What is unity but GNOME shell in disguise?

>For example you should have posted it in Google+ or github or mailing lists
refute here, don't read, ignore, or just whatever. There are dozens (or hundreds) of pro-systemd arguments.

c-can someone explain (in babby friendly language) the problem with systemd?

>There are dozens (or hundreds) of pro-systemd arguments.
Sigh. It's okay.

If you have to ask you shouldn't have to worry
The author of that article admits the merits of systemd too.

without-systemd.org/wiki/index.php/Arguments_against_systemd

0pointer.de/blog/projects/the-biggest-myths.html

tl;dr pls?

Sure.
tl;dr of link 1: "systemd is bad"
tl;dr of link 2: "no, systemd is good"

*Linux

People who don't know about systemd:

By reading the article below you'll understand both sides(because the author uses pro-systemd claims).
judecnelson.blogspot.com.br/2014/09/systemd-biggest-fallacies.html
>The author of that article admits the merits of systemd too.
Because it does have merits.
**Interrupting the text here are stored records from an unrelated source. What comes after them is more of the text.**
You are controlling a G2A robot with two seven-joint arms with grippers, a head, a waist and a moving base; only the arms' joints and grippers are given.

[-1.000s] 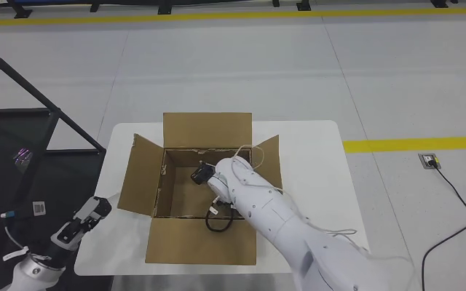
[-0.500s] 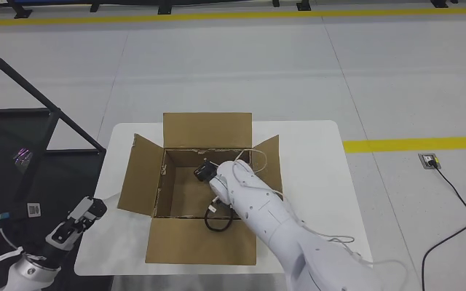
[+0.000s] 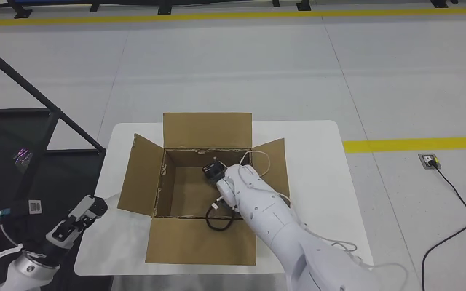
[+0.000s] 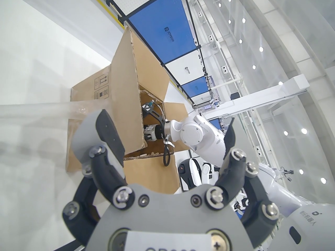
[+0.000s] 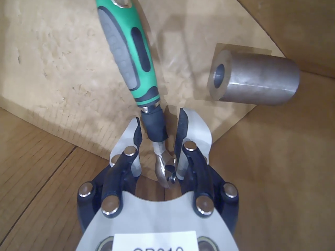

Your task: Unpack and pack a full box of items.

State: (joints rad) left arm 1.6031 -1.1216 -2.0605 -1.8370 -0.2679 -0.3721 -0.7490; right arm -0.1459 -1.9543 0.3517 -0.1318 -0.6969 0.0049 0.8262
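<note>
Cardboard box (image 3: 200, 244): plain brown. Bench (image 3: 313, 174): white. Wrench (image 5: 125, 43): green handle with grey and black inlays, black collar, silvery head. Metal cylinder (image 5: 261, 79): dull grey. Floor (image 3: 218, 65): pale grey, crossed by yellow stripe (image 3: 400, 144).

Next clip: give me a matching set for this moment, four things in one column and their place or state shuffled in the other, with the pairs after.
Things:
1. green-handled tool
2. metal cylinder
3. left gripper
4. cardboard box

Place or state:
a. flaps open, standing on the white table
b. between the fingers of the right gripper
c. lying on its side inside the box
d. open, outside the box

Pairs: 1-b, 2-c, 3-d, 4-a
</note>
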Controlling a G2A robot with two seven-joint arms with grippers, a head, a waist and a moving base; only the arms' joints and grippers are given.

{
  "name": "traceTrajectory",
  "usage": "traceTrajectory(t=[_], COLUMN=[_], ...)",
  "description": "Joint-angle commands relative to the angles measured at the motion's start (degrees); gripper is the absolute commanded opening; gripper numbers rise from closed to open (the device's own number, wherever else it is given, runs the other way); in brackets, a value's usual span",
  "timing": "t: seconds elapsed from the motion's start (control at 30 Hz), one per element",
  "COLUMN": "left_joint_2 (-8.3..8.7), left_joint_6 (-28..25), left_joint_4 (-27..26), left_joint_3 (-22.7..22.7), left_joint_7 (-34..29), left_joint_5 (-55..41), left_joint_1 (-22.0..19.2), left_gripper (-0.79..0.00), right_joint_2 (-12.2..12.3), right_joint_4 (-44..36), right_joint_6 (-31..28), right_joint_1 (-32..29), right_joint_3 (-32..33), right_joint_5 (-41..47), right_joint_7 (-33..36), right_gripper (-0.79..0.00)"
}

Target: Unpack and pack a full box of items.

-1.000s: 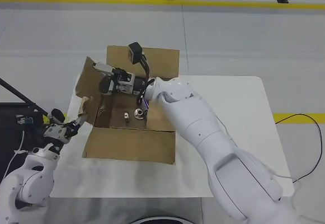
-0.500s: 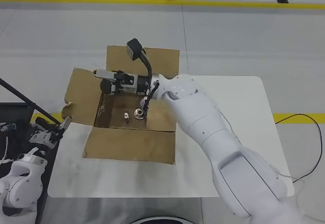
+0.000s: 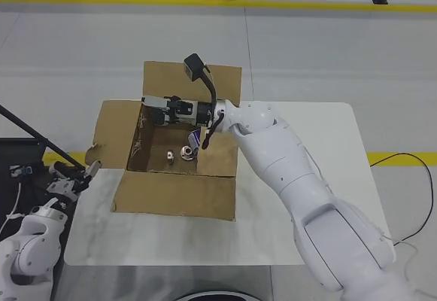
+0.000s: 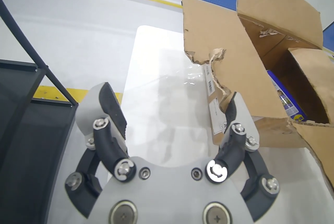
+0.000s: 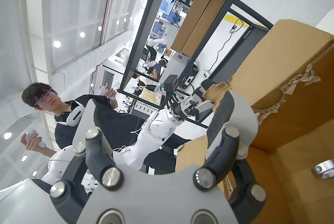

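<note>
1. The brown cardboard box (image 3: 174,194) stands open on the white table (image 3: 308,188). Its flaps are folded outward, which we judge is meant to keep the interior reachable for unpacking.
2. On the box floor lie a silvery metal ring (image 3: 188,153), a second small metal piece (image 3: 170,156) and a blue printed packet (image 3: 194,138).
3. The right gripper (image 3: 152,107) hangs over the box's far left corner. Its jaws are apart and empty, and one pad is close to the torn left flap (image 3: 113,135).
4. The left gripper (image 4: 172,107) sits at the table's left edge beside that flap's ragged corner, also spread and empty. We judge it is placed to steady the flap.
5. The right arm covers part of the packet, and the box walls hide the floor's edges. We cannot tell whether more items remain.
</note>
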Motion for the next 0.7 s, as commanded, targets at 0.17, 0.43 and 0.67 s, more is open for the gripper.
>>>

It has more negatives though.

*GNU/Linux

is there any way to make Gnome 3 usable?

>systemD is big and written in C, and we'll have to debug it
This is a point made very well. Both Linux and Systemd is burdened with C, and somewhat inherently unsecure.
It also concerns me that Linus is a C purist. Linux security vulnerabilities keep coming up every now and then. This is not going to be any different for systemd.

In a perfect world someone would port NetBSD to Rust, If I was young again, I'd invest the rest of my life in it. Having a family and a full time job makes it almost impossible.